Quadrature Over-the-Air-Computing for Multimodal Dual-Stream Signal Processing
Hyeon Seok Rou, Kengo Ando, Giuseppe Thadeu Freitas de Abreu, David González G
TL;DR
This work addresses the bottleneck of conventional OTAC, which computes a single function per transmission by using only the real signal component. It introduces Quadrature Over-the-Air Computing (Q-OTAC), which encodes two independent streams in the in-phase and quadrature components of a single complex transmission and recovers them with an IQ-decoupled MMSE combiner, effectively doubling the computation rate. The authors present a dual-stream transmitter design and a real-valued reformulation that yields closed-form MMSE combiners for each stream, enabling parallel computation of two nomographic functions (e.g., sums, products) at the AP. Simulations demonstrate reliable multimodal aggregation and about 5 dB NMSE improvement over single-stream OTAC, highlighting Q-OTAC’s potential for high-efficiency B5G/6G edge computing and multimodal sensing applications.
Abstract
We propose a novel quadrature over-the-air computing (Q-OTAC) framework that enables the simultaneously computation of two independent functions and/or data stream within a single transmission. In contrast to conventional OTAC schemes, where a single function is computed by treating each complex signal as a single component, the proposed Q-OTAC exploits both in-phase and quadrature (IQ) components of a complex signal, encoding two distinct functions and/or data streams at the edge devices (EDs) and employing a novel low-complexity IQ-decoupled combiner at the access point (AP) to independently recover each stream, which effectively doubles the computation rate.
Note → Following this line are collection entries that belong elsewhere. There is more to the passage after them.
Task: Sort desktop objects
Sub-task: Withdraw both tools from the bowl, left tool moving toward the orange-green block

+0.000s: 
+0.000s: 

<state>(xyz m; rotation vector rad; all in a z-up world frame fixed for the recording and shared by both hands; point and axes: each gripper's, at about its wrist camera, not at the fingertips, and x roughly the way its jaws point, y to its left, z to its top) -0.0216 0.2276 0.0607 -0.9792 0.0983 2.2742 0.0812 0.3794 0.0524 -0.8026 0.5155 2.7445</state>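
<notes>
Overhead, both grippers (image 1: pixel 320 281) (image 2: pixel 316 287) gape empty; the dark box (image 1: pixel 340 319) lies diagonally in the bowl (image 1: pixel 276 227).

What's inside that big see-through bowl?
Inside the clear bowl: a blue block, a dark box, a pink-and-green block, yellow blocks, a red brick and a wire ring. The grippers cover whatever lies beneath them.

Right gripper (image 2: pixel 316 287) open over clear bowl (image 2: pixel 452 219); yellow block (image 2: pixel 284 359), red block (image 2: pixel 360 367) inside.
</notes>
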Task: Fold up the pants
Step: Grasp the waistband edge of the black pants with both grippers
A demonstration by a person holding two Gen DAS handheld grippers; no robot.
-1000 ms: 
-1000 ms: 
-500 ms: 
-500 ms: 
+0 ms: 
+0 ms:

A key strength of this framework lies in its simplicity and broad compatibility: the extension into the quadrature domain is conceptually straightforward, yet remakably powerful, allowing seamless integration into existing OTAC techniques. Simulation results validate the effectiveness of this approach, including the first demonstration of dual-function aggregation (e.g., parallel summation and product), highlighting the potential of Q-OTAC for enabling multi-modal and high-efficiency beyond fifth generation (B5G) applications.